Give back each line of the data exactly as it reads, minus the pictures.
------ DATASET EXCERPT
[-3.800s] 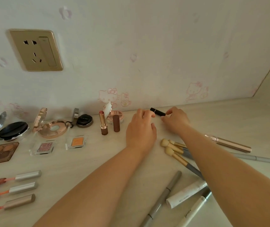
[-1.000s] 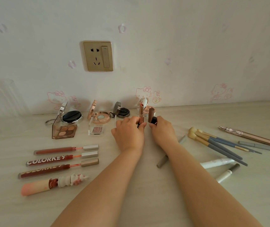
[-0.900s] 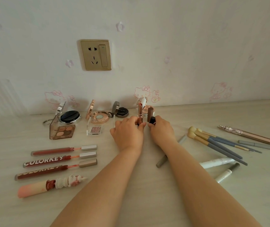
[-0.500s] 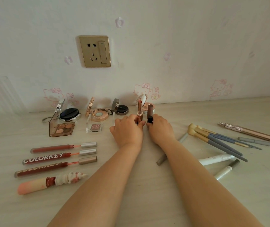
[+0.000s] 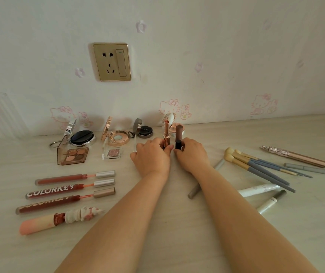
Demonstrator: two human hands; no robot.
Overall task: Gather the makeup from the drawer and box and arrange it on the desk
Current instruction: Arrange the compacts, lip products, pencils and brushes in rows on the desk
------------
**SOLUTION TO THE PROBLEM:**
[-3.800s] 
[-1.000s] 
[-0.900s] 
[-0.500s] 
[+0.000s] 
Demonstrator: two human hands; no robot.
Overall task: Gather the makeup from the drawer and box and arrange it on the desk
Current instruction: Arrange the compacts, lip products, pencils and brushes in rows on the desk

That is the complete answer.